(PROVIDED DATA)
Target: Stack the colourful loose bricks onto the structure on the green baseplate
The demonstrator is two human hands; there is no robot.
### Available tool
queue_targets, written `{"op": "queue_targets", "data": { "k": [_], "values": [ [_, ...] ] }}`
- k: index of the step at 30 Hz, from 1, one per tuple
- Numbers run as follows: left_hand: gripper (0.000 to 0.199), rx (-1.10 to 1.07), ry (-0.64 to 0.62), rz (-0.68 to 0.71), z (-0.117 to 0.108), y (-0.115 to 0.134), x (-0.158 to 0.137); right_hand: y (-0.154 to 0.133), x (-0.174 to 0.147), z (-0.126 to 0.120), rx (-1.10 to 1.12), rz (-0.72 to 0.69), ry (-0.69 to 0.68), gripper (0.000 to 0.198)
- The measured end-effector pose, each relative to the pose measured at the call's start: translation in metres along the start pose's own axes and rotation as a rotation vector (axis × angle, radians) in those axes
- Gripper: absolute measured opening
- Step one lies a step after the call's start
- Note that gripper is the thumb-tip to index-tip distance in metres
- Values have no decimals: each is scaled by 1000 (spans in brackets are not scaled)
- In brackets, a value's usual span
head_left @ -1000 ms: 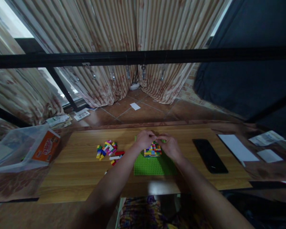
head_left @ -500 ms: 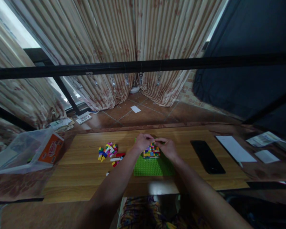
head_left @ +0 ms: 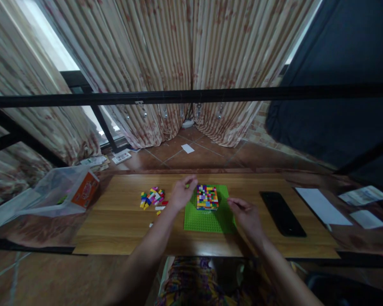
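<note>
A low square block of many-coloured toy bricks point(head_left: 207, 196) stands on the green studded baseplate point(head_left: 200, 222). My left hand point(head_left: 181, 193) hovers over the plate's left edge, beside the block, its thumb and fingers apart with green showing between them and nothing visible held. On the other side, my right hand point(head_left: 247, 216) is over the plate's right edge, apart from the block. Its fingertips are drawn together, and anything in them is too small to make out. Loose toy bricks point(head_left: 153, 196) lie in a pile left of my left hand.
All this is on a wooden table point(head_left: 121, 229). A black phone-like slab point(head_left: 282, 213) lies to the right, with white paper point(head_left: 322, 206) beyond it. A clear plastic bin point(head_left: 59, 187) with an orange label is at the left. A dark rail point(head_left: 166, 97) crosses beyond the table.
My hands, earlier together over the brick block, have parted: the left moved left, the right moved right and nearer me. The block's top is now uncovered. The view has shifted slightly.
</note>
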State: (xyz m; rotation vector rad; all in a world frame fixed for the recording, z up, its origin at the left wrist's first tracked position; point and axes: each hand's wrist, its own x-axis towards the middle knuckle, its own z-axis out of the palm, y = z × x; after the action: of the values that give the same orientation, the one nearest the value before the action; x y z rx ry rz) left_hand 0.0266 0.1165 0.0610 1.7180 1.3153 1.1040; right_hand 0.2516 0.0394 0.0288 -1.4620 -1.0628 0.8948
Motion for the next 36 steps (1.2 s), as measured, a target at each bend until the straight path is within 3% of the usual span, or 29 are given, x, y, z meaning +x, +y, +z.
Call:
{"op": "queue_targets", "data": {
  "k": [2,5,8,10,13,17,22,26,31,36],
  "values": [
    [29,-98,148,-6,-19,-10,-31,5,-19,5,-6,18,-38,33],
    [32,-135,324,-139,-45,-31,-84,12,-53,18,-59,41,-130,30],
    [29,-55,467,-255,-62,-51,-129,13,-80,39,-148,-18,-326,25],
    [26,22,497,-279,-67,-59,-148,11,-89,54,-204,-109,-474,23],
    [27,135,466,-253,-70,-62,-161,4,-87,80,-289,-247,-555,22],
    [38,297,350,-144,-69,-58,-164,-3,-70,113,-424,-367,-508,22],
    [39,383,304,-93,-68,-59,-161,-9,-52,147,-584,-439,-491,19],
    [38,453,262,-45,-68,-60,-160,-8,-49,156,-620,-444,-515,18],
    [31,492,177,15,-70,-57,-157,-4,-55,141,-368,-296,-454,25],
    [17,435,229,-3,-69,-49,-153,-4,-68,129,91,157,-437,33]
  ]
}}
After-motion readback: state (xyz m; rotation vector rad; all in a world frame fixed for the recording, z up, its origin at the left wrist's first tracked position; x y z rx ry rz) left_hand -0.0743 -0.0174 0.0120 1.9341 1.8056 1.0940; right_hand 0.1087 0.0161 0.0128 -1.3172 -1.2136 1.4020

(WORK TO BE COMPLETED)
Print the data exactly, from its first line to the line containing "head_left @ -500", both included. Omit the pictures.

(RESULT BELOW)
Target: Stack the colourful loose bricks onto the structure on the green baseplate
The demonstrator is two human hands; there is no robot.
### Available tool
queue_targets, written `{"op": "queue_targets", "data": { "k": [_], "values": [ [_, ...] ] }}`
- k: index of the step at 30 Hz, from 1, one per tuple
- Numbers run as follows: left_hand: gripper (0.000 to 0.199), rx (-1.10 to 1.07), ry (-0.64 to 0.62), rz (-0.68 to 0.71), z (-0.117 to 0.108), y (-0.115 to 0.134), x (-0.158 to 0.137); right_hand: y (-0.154 to 0.133), x (-0.174 to 0.147), z (-0.126 to 0.120), rx (-1.10 to 1.12), rz (-0.72 to 0.69), ry (-0.69 to 0.68), gripper (0.000 to 0.198)
- The measured end-effector pose, each relative to the pose measured at the call's start: translation in metres along the start pose's own axes and rotation as a rotation vector (axis × angle, radians) in those axes
- Gripper: absolute measured opening
- Step one lies a step after the call's start
- Note that gripper is the thumb-tip to index-tip distance in metres
- Values have no decimals: each is scaled by 1000 (spans in brackets are not scaled)
- In brackets, a value's usual span
head_left @ -1000 ms: 
head_left @ -500 ms: 

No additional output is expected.